I’m childish. I’ll let myself out.


----------



## Lady-RuffDiamond (Nov 2, 2018)

shespoison said:


> That is so messed up and if that was my child I would be fight clubbing everybody who worked there.
> 
> But I don’t have children and lowkey think it’s hilarious. Those teachers are idiots but for some reason I was trying not to laugh while watching the video.
> 
> I’m childish. I’ll let myself out.



I didn't even see the video, but I did burst out laughing at this. I don't have kids either.

On a serious note, I don't think it is a good idea. One kid could have some beef against another kid, or  a bully might find it a perfect opportunity to get at another kid, or even worse could get a few kids to gang up on an individual.

I'm still tittering though. Maybe I should be making enquiries to @Everything Zen about a third class ticket in the basket.

I'll let myself out before she convinces me that I deserve a first class ticket...


----------



## Iwander (Nov 2, 2018)

Oh no.  That mom was too nice.  I would of showed up if my kid sent me that.  Then the teacher jumping up and cheering and the poor baby trying to break it up while the adults looking on.  That kid on top could of really hurt that little boy.  And they had the nerve to put hulk hands on those babies.  Not cool.


----------



## BackToMyRoots (Nov 2, 2018)

Dear lord. I would have went nuts on those two nitwits.


----------



## Everything Zen (Nov 4, 2018)

***lowkey decides to make plans to move to Canada...*** 

Sings “The U.S. is traaaaaassshh”


----------



## ThirdEyeBeauty (Nov 4, 2018)

The U.S. is lost. It's too liberal that any and everything is okay.


----------



## nysister (Nov 4, 2018)

Those "teachers" would need some serious help after I destroyed their lives. They're not fit to work anywhere with anyone.


----------



## intellectualuva (Nov 4, 2018)

nysister said:


> Those "teachers" would need some serious help after I destroyed their lives. They're not fit to work anywhere with anyone.



Yeah I would watch and wait and exact my revenge in a slew of ways. When I was done, they would want to be institutionalized.


----------



## nysister (Nov 4, 2018)

intellectualuva said:


> Yeah I would watch and wait and exact my revenge in a slew of ways. When I was done, they would want to be institutionalized.
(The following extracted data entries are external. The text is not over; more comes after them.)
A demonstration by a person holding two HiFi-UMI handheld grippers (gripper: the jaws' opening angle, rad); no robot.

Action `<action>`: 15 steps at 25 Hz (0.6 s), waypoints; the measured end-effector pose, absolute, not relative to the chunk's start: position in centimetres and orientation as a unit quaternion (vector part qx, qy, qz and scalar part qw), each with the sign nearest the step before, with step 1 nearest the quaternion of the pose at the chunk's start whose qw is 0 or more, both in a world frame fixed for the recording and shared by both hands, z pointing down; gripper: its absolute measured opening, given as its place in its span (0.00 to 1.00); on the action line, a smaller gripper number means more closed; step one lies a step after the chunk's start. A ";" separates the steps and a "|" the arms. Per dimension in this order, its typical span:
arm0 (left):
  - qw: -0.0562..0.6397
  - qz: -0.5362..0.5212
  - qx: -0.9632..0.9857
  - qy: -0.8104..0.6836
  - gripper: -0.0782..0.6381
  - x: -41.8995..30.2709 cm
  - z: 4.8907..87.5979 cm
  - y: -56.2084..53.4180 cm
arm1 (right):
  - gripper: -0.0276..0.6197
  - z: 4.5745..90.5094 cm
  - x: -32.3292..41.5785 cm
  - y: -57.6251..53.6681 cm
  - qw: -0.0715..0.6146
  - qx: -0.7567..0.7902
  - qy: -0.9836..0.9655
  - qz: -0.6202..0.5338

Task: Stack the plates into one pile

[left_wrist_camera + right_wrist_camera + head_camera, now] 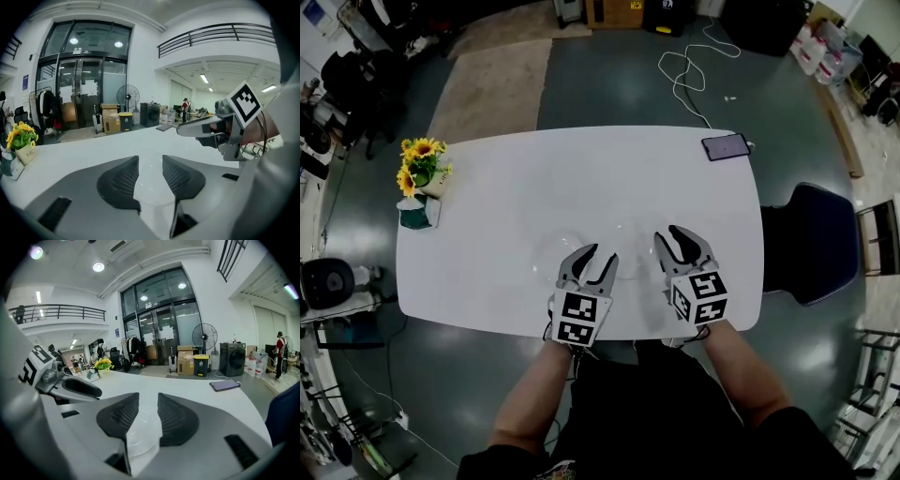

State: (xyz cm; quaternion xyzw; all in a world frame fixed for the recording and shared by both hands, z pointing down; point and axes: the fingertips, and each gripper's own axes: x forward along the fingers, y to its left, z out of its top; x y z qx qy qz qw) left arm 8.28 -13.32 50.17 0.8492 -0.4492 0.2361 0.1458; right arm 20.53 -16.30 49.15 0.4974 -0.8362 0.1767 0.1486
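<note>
Two clear plates lie side by side on the white table [581, 169], hard to make out: one [555, 248] on the left, one [630, 234] on the right. My left gripper [600, 255] hovers open near the front edge, between the two plates. In the left gripper view its jaws [150, 176] stand apart with a clear plate rim [151, 194] showing below the gap. My right gripper [671, 234] is open at the right plate's right side. A clear plate [140, 430] lies on the table under its parted jaws [147, 411], and no pad presses on it.
A small vase of sunflowers [420, 169] and a green cup [417, 217] stand at the table's left end. A phone [726, 146] lies at the far right corner. A dark chair [811, 242] stands to the right, with a white cable [686, 67] on the floor beyond.
</note>
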 end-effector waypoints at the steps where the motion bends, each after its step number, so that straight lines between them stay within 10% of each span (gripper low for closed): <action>1: 0.149 0.242 0.849 -0.446 0.35 8.8 50.7 -13.2 | 0.26 49.3 20.7 -16.4 0.150 0.495 -0.837 0.178; 15: 0.198 0.316 0.808 -0.456 0.34 10.5 59.0 -11.2 | 0.26 54.3 21.4 -16.1 0.185 0.438 -0.854 0.209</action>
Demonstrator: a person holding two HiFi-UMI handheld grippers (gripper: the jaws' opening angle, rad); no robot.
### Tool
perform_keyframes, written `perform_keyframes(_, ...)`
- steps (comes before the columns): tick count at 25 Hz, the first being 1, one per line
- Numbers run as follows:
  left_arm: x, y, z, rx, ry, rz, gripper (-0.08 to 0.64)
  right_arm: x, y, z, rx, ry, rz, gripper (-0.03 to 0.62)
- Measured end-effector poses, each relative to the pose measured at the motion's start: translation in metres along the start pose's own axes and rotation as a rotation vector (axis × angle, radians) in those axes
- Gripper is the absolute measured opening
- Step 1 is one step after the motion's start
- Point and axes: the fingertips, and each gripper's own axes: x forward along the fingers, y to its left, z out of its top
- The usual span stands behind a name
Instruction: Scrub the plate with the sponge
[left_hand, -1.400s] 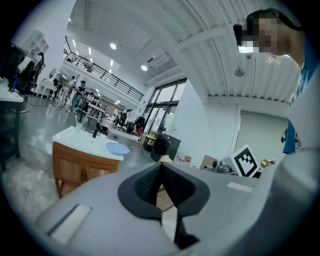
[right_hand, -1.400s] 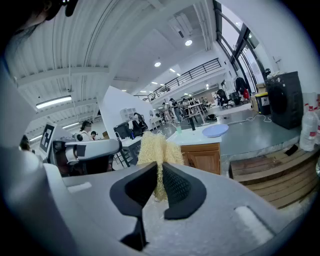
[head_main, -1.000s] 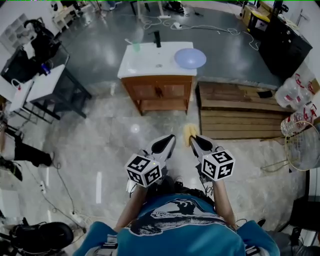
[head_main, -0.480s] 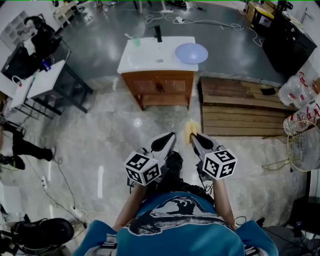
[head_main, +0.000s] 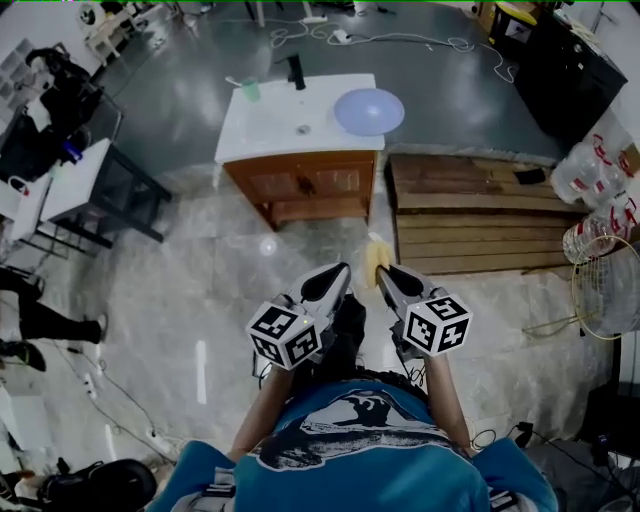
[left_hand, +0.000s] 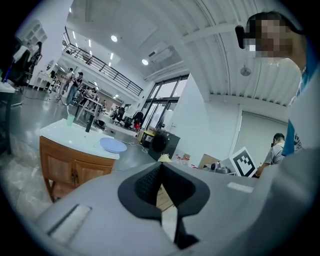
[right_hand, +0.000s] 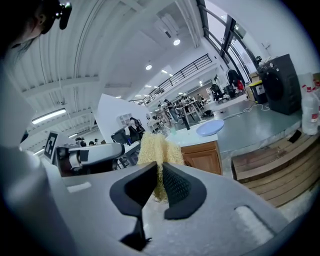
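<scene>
The white-topped counter (head_main: 280, 125) stands well ahead of you at 12 o'clock. The pale blue plate (head_main: 369, 111) lies at its 3 o'clock end. Your left tongs (head_main: 338, 275) are pressed together with nothing between them. Your right tongs (head_main: 384, 277) are clamped on the yellow sponge (head_main: 375, 258), well apart from the plate.

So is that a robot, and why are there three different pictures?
No robot: a person holds a two-jaw tool, a gripper, in each hand. One picture comes from a camera on the person's head, looking down; the other two come from cameras on the grippers. The right gripper is shut on a yellow sponge; the left gripper is shut and empty. Ahead, a white-topped cabinet bears a blue plate and a green cup.
</scene>
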Motion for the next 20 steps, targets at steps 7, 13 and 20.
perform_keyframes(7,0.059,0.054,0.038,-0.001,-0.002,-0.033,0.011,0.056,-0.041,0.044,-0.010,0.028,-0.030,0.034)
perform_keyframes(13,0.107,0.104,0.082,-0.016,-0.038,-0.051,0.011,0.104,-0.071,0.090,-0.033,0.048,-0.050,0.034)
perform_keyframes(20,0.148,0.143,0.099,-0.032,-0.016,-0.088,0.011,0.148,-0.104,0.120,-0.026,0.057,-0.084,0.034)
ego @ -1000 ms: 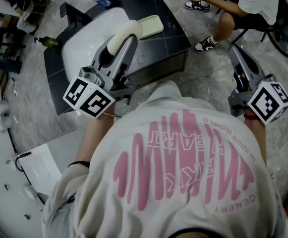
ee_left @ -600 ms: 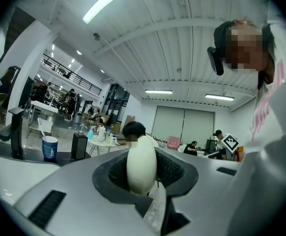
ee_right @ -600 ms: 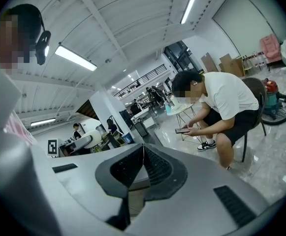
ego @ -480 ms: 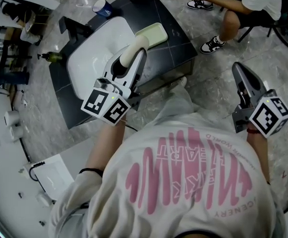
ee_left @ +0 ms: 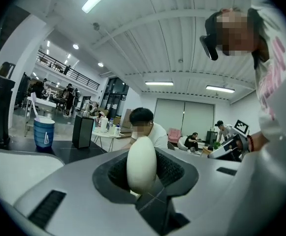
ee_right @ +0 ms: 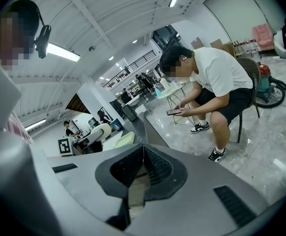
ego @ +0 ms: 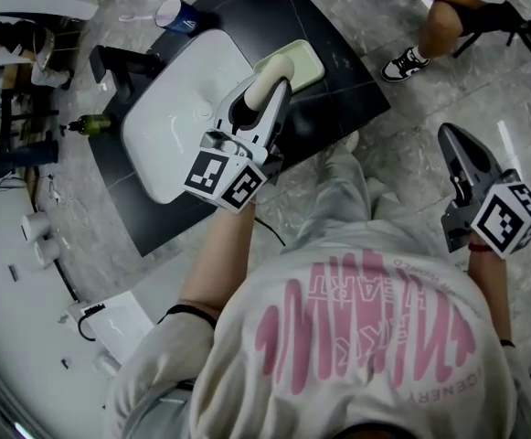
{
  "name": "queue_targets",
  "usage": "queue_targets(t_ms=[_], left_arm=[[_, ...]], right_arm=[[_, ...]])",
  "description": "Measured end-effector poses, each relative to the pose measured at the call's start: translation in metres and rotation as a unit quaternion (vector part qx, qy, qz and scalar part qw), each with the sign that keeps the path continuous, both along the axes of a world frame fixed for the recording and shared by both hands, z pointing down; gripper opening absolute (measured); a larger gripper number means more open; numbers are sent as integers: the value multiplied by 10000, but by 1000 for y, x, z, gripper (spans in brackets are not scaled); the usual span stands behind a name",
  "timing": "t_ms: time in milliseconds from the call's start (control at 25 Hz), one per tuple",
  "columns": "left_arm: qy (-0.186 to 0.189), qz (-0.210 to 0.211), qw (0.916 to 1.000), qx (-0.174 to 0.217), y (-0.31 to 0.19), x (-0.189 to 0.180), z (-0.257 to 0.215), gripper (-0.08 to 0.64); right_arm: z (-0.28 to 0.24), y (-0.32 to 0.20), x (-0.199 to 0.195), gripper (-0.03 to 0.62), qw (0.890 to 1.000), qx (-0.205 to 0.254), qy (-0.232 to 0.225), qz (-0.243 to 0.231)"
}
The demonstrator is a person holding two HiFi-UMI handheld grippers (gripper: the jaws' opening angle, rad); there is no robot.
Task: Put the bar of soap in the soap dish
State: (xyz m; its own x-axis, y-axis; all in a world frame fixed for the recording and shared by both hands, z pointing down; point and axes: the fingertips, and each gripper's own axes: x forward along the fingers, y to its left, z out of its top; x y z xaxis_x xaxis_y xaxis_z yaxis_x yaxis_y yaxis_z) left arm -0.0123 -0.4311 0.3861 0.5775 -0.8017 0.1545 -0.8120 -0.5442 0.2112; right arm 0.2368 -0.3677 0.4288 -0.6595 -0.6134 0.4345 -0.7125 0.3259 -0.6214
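My left gripper (ego: 270, 87) is shut on a cream oval bar of soap (ego: 271, 79), which stands on end between the jaws in the left gripper view (ee_left: 142, 163). In the head view the soap hangs over the left end of the pale green soap dish (ego: 303, 60). The dish lies on the dark counter (ego: 338, 99), right of the white sink (ego: 169, 117). My right gripper (ego: 450, 135) is held off to the right over the floor. Its jaws meet with nothing between them (ee_right: 142, 150). The right gripper view also shows the dish (ee_right: 125, 140) far off.
A black faucet (ego: 119, 62) stands at the sink's far left, with a blue cup (ego: 171, 13) behind it. A person (ee_right: 206, 77) sits on a chair beyond the counter's right end. A bottle (ego: 87, 123) and paper rolls (ego: 38, 236) lie on the floor to the left.
The left gripper has carried the soap forward and down, from over the sink's rim to the dish's left end. The right gripper has sunk a little and stays shut.
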Motion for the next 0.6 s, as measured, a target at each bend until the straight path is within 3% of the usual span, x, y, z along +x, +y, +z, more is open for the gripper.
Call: queue_targets(t_ms=[320,600], left_arm=[[-777,289,9963,-232,-23,0,39,112],[-792,684,9937,-411,-36,-1,61,112]], right_arm=[[15,-12,-18,17,9997,-227,77,-59],[23,-22,-27,17,9995,-298,74,33]])
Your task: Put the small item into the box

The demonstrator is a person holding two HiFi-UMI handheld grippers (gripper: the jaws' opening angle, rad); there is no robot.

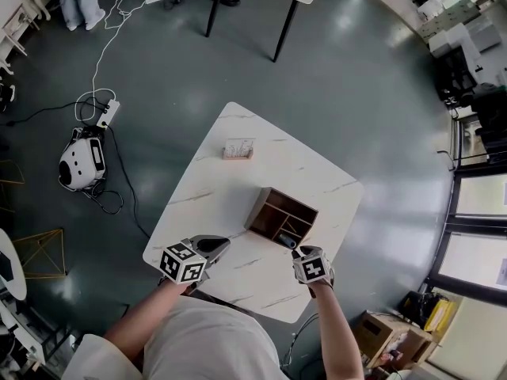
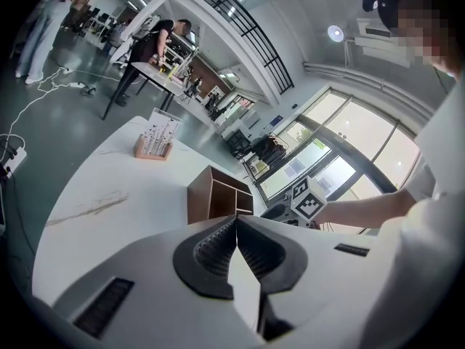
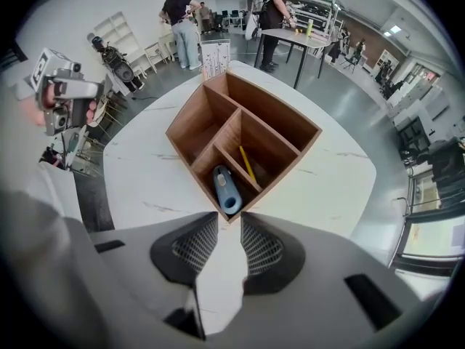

Yeah, their glee as well as instigation astounds me. It took a child to try and break that up. Wow.


----------



## vickid (Nov 7, 2018)

If this had happened in CA, Community Care Licensing would have swooped in with a vengeance closed  the place down and asked questions later!  I've seen it happen for far less.  This situation is just beyond shameful.


----------



## naturalgyrl5199 (Nov 8, 2018)

intellectualuva said:


> Yeah I would watch and wait and exact my revenge in a slew of ways. When I was done, they would want to be institutionalized.


Are you a Libra pray chance?


----------



## intellectualuva (Nov 8, 2018)

naturalgyrl5199 said:


> Are you a Libra pray chance?



Nope. Taurean. Lol. My natural instinct is the react and charge immediately. Lol. I've been working on that though.


----------